According to this study, putting warning labels on meat products does change behavior, and in a real twist, it turns out that warning people about the effects of meat consumption on poor Gaia had a larger impact than health-related warnings on cigarette packaging. In the UK the warnings are extremely graphic, but apparently don’t change behavior that much.

Contrary to our predictions, we did not find evidence that the health warning labels were any more effective at lowering hypothetical meat meal selection when compared to the climate and pandemic warning labels.

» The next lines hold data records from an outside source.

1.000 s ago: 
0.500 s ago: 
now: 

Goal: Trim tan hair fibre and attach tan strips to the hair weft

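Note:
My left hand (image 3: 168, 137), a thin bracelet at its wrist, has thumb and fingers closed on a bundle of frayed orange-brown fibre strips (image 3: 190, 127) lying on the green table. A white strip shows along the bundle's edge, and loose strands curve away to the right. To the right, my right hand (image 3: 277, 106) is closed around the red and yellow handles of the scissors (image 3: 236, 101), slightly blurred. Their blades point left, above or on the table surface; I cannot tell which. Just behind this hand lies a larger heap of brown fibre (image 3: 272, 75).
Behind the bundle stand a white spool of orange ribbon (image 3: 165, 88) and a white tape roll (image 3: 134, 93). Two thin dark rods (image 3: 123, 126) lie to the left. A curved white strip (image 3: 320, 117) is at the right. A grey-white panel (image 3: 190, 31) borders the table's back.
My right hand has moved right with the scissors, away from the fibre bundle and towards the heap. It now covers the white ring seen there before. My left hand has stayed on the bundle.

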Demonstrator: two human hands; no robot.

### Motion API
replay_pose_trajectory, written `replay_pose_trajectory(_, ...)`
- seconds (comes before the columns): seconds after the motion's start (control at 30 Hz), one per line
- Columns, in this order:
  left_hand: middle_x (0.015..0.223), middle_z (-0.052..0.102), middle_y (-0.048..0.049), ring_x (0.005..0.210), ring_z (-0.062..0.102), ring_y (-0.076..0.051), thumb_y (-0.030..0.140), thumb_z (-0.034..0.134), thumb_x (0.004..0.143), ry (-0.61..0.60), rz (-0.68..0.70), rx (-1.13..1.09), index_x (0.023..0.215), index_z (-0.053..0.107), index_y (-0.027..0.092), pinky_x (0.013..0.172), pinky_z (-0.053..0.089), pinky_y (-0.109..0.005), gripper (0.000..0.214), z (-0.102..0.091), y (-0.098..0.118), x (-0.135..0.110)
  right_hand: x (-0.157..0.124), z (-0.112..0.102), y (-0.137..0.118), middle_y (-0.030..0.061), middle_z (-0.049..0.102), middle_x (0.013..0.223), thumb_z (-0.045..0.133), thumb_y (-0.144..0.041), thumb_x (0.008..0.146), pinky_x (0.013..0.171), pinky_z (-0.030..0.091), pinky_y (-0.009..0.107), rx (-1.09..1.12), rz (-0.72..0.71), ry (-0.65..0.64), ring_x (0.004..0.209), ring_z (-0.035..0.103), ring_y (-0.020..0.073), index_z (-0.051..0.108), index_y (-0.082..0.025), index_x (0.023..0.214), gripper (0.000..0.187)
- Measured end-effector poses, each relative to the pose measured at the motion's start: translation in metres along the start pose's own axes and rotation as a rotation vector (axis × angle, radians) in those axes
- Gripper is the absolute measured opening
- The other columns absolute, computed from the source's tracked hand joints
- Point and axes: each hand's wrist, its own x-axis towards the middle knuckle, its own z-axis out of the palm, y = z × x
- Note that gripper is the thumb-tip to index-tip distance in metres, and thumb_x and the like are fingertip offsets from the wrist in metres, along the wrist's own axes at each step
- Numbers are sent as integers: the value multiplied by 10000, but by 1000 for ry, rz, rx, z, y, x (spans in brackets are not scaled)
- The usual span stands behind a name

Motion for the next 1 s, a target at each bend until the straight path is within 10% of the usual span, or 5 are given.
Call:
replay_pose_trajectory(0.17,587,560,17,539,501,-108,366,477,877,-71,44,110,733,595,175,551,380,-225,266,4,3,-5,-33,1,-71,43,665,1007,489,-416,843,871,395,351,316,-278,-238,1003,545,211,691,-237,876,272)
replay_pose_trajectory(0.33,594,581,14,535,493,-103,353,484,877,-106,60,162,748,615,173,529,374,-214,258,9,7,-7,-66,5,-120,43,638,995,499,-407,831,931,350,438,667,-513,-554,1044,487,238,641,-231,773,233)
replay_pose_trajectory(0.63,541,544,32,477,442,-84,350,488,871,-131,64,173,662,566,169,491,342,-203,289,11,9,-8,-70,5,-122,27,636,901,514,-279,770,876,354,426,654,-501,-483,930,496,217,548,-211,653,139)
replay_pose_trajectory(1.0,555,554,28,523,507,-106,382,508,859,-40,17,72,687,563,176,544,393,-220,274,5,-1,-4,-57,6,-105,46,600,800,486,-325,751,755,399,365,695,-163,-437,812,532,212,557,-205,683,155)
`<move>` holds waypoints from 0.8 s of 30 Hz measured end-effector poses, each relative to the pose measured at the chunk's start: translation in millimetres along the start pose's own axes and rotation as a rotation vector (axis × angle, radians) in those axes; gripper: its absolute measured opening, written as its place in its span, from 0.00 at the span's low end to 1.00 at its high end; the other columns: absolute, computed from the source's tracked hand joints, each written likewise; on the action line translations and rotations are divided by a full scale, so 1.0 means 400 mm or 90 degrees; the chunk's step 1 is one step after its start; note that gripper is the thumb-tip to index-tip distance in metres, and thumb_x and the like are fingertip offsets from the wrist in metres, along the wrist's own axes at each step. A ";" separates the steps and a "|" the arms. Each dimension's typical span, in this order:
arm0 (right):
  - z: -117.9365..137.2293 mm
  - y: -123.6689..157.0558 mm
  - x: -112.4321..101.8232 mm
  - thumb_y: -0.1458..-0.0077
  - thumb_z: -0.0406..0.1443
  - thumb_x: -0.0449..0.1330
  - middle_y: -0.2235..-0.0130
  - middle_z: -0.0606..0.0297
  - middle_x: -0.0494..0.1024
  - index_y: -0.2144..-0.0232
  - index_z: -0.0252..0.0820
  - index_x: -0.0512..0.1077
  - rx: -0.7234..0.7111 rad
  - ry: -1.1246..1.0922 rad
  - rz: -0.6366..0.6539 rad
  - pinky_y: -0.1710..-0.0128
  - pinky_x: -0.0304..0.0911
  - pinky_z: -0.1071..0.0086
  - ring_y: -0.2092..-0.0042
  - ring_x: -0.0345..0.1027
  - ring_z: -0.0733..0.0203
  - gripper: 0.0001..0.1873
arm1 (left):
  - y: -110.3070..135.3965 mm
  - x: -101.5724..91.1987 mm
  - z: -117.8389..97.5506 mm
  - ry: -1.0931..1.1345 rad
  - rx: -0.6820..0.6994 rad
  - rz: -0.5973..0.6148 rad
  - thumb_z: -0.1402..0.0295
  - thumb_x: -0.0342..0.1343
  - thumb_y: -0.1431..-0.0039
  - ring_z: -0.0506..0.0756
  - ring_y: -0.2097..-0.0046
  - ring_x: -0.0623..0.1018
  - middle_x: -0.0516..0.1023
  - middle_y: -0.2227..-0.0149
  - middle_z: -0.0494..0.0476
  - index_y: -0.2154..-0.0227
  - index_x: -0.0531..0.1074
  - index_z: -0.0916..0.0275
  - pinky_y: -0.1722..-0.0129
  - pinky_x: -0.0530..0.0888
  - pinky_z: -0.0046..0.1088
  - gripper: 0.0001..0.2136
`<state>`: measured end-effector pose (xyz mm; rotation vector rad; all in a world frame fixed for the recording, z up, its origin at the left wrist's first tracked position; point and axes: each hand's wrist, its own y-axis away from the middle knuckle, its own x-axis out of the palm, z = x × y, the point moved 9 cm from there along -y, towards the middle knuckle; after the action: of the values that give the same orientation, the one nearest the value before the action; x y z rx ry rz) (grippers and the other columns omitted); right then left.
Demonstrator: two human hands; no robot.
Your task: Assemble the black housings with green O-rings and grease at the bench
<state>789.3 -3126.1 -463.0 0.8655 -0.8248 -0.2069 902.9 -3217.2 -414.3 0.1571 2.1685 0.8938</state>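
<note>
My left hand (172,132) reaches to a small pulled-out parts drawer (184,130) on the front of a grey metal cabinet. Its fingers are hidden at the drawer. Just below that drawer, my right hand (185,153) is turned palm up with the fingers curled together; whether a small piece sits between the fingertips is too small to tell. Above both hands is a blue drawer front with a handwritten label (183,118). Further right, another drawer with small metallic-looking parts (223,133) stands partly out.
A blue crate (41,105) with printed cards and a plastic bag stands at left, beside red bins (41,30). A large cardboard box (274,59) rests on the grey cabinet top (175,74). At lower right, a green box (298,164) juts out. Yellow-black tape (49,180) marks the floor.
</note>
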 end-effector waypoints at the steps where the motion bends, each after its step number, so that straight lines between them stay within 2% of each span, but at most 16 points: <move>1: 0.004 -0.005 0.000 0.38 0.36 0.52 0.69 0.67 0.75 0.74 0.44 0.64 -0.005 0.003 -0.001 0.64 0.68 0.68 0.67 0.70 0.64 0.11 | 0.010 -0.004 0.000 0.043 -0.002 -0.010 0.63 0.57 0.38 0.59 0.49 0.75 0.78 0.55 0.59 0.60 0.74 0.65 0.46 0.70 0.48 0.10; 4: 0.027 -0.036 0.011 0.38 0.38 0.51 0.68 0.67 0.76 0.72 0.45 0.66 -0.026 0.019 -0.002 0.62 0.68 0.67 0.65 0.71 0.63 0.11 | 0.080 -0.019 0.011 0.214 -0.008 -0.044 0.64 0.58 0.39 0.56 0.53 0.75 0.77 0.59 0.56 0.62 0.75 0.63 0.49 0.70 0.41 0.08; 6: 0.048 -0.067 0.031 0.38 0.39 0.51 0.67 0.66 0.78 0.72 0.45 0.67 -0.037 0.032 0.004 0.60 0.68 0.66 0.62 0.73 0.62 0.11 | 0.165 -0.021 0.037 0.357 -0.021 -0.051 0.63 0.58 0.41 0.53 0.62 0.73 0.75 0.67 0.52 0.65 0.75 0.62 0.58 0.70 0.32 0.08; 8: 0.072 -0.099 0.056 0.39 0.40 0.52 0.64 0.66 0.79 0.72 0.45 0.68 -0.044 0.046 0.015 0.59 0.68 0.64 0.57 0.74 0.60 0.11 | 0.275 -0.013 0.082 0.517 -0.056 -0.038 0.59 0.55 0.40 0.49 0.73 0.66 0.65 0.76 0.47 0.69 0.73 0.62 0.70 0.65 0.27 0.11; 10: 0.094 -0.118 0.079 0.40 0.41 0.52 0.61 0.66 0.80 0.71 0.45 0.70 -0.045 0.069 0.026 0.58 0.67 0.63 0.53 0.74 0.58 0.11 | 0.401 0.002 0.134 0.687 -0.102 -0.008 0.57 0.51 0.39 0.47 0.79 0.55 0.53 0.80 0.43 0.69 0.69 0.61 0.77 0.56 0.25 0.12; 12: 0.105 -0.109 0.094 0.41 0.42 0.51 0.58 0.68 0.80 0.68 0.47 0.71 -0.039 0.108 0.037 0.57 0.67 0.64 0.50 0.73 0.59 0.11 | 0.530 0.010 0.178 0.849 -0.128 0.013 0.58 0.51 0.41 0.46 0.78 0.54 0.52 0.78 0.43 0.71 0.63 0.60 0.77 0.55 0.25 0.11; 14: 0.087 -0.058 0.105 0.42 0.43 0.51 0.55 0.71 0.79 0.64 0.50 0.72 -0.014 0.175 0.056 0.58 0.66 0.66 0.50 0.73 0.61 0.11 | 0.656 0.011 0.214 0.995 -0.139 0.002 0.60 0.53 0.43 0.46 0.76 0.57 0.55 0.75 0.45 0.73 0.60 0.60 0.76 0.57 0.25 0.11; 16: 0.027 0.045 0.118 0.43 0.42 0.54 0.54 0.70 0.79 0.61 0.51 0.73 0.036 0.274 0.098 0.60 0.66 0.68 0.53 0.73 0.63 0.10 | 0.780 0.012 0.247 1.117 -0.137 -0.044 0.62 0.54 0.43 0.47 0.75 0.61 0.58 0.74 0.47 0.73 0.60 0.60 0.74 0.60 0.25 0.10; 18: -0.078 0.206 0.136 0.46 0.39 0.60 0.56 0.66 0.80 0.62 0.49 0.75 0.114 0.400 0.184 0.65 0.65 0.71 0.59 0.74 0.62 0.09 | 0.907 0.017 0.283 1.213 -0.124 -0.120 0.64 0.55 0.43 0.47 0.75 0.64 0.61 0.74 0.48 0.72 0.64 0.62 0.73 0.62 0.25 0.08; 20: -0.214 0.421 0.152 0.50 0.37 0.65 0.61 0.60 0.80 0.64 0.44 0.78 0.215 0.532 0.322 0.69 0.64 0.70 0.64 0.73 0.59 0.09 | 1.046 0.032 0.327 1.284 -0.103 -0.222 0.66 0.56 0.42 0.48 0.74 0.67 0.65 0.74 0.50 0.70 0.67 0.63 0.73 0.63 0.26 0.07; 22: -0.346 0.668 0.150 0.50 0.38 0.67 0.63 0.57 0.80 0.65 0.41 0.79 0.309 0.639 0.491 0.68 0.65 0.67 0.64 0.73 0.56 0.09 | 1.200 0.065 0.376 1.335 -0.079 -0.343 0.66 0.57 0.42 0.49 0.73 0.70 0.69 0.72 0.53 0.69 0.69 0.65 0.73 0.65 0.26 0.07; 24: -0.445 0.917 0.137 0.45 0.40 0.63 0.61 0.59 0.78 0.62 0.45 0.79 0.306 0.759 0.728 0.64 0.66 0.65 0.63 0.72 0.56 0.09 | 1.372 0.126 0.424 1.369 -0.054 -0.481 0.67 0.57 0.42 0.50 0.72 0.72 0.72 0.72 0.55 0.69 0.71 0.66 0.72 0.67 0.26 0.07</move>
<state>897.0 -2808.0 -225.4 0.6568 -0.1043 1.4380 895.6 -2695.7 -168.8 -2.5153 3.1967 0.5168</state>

Climate warning labels were however the most supported by our participants when considering whether any of these warning labels should be enacted as policies. As can be seen in Online Supplementary Materials in our Pilot Study we found that participants considered the impact of meat consumption on climate change as most consequential when compared to the impact on human health and future risk of pandemics. Furthermore, environmental concerns, but not health and pandemic concerns, predicted the proportion of meat meals selected in our experimental task. The higher public support for the climate warning labels may stem from these considerations. This would be consistent with prior work on public support for various obesity policies, which also correlates with people’s prior beliefs about the causes of obesity (e.g., Beeken & Wardle, 2013). Notably, climate warning labels were also rated as most credible in our study, along with health warning labels. The introduction of climate pictorial warning labels may therefore be both effective and most acceptable to the public.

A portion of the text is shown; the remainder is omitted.